Volume 4B, 61: Comparer on the Scales
Volume 4B, Chapter 61: Comparer on the Scales
If we are to advance together
We must know what it means
To be together
Point Allocation (Acceptance)
Masazumi slowly exhaled.
She relaxed her body and opened her mouth.
She was grateful that Ookubo had gathered the people’s attention and silenced them with her eloquence.
Like this, a short and relaxed statement would reach them.
…This should reach everyone.
With that in mind, she spoke.
“Allow me to reiterate something.”
Reiterate what?
“The current Student Council and Chancellor’s Officers swear that we will not reject the Representative Committee Head’s suggestion.”
“Heh. A standard principle. I see no reason to be surprised.”
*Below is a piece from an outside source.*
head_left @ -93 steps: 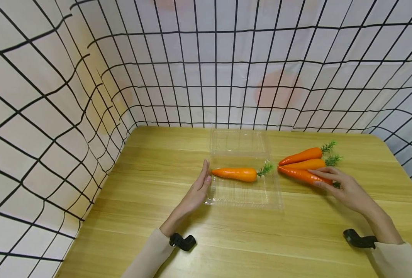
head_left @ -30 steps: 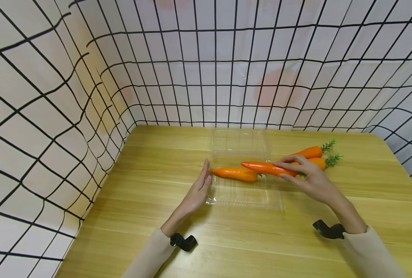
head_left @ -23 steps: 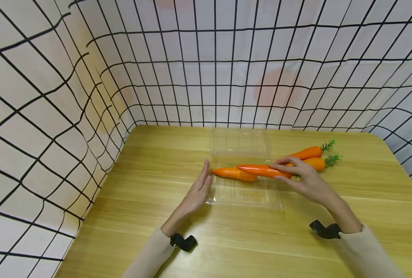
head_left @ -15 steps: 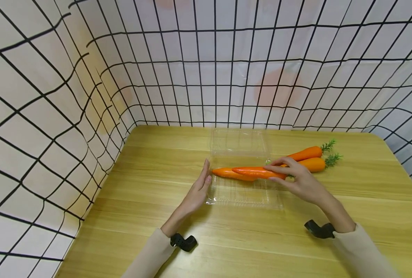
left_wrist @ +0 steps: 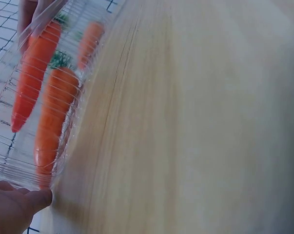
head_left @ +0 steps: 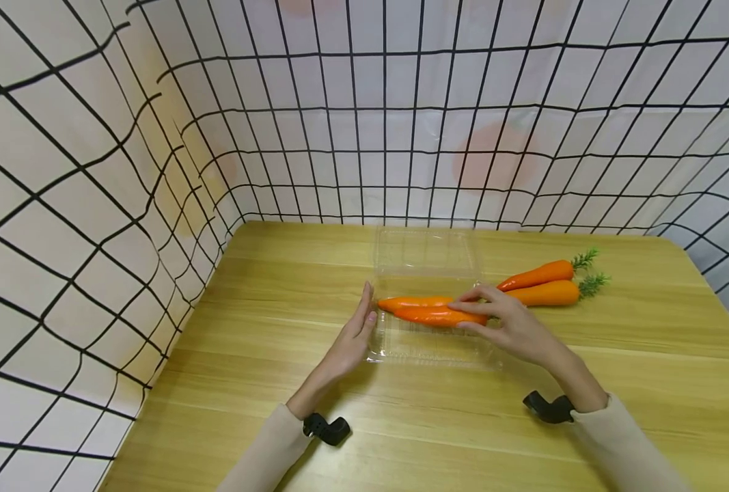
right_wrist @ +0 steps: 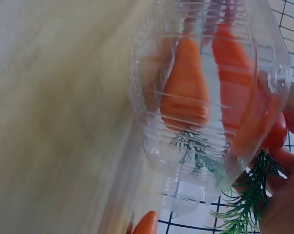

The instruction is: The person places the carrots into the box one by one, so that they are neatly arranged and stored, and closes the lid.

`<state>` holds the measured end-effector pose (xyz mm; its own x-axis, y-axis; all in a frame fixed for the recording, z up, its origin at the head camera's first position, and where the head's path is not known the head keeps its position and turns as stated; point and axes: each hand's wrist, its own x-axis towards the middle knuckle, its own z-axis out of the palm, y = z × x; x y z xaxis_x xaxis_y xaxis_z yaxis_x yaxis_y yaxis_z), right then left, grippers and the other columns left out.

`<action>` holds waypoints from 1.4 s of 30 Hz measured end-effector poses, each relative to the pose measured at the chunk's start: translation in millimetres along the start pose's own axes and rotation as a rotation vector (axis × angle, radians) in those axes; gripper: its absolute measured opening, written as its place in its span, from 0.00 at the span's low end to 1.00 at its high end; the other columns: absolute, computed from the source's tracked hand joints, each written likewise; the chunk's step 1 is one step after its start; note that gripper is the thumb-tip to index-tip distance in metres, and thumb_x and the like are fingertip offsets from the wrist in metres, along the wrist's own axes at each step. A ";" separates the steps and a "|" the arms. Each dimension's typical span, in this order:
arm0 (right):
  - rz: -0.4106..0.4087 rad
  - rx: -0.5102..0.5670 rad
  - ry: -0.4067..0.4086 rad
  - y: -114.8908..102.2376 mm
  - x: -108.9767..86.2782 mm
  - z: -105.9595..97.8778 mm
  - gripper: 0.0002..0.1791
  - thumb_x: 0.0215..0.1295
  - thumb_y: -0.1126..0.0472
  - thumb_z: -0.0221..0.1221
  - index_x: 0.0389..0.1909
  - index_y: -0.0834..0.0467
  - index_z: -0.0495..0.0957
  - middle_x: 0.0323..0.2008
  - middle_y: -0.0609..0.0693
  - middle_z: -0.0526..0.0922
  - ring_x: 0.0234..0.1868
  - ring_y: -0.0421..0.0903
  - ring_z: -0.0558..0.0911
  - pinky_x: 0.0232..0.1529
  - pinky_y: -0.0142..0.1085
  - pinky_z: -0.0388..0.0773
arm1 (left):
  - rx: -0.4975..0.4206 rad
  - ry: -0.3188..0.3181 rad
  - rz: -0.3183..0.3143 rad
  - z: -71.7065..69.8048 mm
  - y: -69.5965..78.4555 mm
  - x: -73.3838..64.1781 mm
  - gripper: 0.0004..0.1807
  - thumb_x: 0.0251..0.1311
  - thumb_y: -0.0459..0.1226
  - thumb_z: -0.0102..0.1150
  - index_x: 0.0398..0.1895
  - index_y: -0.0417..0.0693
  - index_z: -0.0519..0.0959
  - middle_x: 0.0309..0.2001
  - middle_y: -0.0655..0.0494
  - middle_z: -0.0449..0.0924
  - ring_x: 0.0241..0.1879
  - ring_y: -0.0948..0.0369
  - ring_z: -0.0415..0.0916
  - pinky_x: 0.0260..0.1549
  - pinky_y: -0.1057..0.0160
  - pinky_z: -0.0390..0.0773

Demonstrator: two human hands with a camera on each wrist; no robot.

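The right hand (head_left: pixel 512 329) pinches a carrot (head_left: pixel 427 316) over the clear box (head_left: pixel 432 347); leaves (right_wrist: pixel 249 197) overhanging the box's right edge could snag, shifting it if the left hand (head_left: pixel 350 342), straight-fingered, slackens at the left edge

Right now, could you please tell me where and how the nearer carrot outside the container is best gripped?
Probably by the thick end of the nearer carrot, just short of its green top, pinching across it from above and the near side. That broad end points right, while the other carrot crowds its far side and the right hand hides its tip in the head view.
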<state>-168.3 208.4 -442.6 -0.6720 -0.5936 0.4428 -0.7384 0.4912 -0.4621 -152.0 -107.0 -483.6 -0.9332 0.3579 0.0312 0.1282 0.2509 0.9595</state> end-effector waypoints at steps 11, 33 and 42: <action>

In the hilltop tent, a gentle breeze washed over the sun nudist as he held a glass in one hand.
“A politician must listen to everyone’s opinion. That is true even in an absolute monarchy. …After all, the king holds the right to determine whether the people live or die. He must listen to the people, both to search out useful opinions and to make use of that right.”
Next to him, Terumoto laughed quietly as she viewed the signe cadre. Her eyebrows were raised in a thin smile.
“Musashi’s Vice President just made something very clear. She said…”
She said…
“She’s the one in charge of Musashi’s politics. And they had better remember it.”
Terumoto looked to the Reine des Garous who sat across from her.
“Hey, you haven’t met that Vice President, have you? …This isn’t your area of expertise, but what do you think?”
“There is only one thing I could think. This is the Prime Minister of my daughter’s king. …Of course she will be just as, if not more, troublesome than my daughter. After all, she holds a higher position than my daughter.”
The Reine des Garous added a “but” with a smile.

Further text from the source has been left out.